## Try it
Only the text should come through, so restate the listing exactly and drop its images.

## Data block
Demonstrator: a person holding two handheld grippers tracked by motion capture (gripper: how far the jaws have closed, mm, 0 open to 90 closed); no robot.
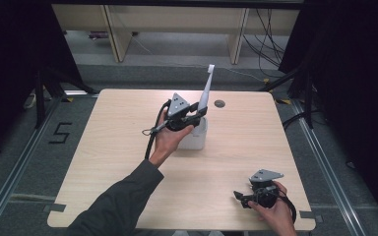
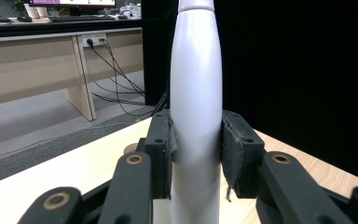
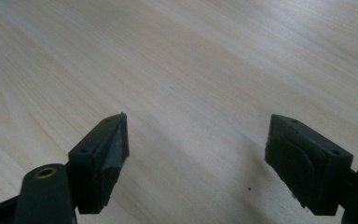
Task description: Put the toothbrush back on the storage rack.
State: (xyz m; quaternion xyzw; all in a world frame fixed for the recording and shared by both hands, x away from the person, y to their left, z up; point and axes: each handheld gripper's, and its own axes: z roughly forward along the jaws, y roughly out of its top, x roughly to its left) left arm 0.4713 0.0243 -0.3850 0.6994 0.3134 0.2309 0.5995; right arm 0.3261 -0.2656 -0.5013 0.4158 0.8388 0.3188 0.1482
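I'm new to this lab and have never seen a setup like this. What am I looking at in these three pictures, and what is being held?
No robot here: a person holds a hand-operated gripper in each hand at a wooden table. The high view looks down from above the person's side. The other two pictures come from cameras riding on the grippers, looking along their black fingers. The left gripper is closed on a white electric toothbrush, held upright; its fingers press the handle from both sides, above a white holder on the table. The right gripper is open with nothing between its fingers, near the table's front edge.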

## Written answer
Demonstrator: a person holding two handheld grippers tracked by motion capture (gripper: how far the jaws have closed, mm, 0 open to 90 closed); no robot.
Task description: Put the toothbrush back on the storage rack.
State: (xyz m; quaternion xyzw; all in a world frame fixed for the recording and shared by both hands, x away from the person, y to their left, z up; point and axes: each handheld gripper's, and its own axes: z roughly forward along the jaws, y roughly out of its top, x roughly to its left) left arm 0.4713 0.0243 -0.3850 0.6994 0.3134 0.2309 0.5995; right arm 0.3261 -0.2656 -0.5013 0.4158 0.8388 0.3188 0.1482
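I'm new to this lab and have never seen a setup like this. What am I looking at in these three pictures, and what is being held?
No robot here: a person holds a hand-operated gripper in each hand at a wooden table. The high view looks down from above the person's side. The other two pictures come from cameras riding on the grippers, looking along their black fingers. The left gripper is closed on a white electric toothbrush, held upright; its fingers press the handle from both sides, above a white holder on the table. The right gripper is open with nothing between its fingers, near the table's front edge.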

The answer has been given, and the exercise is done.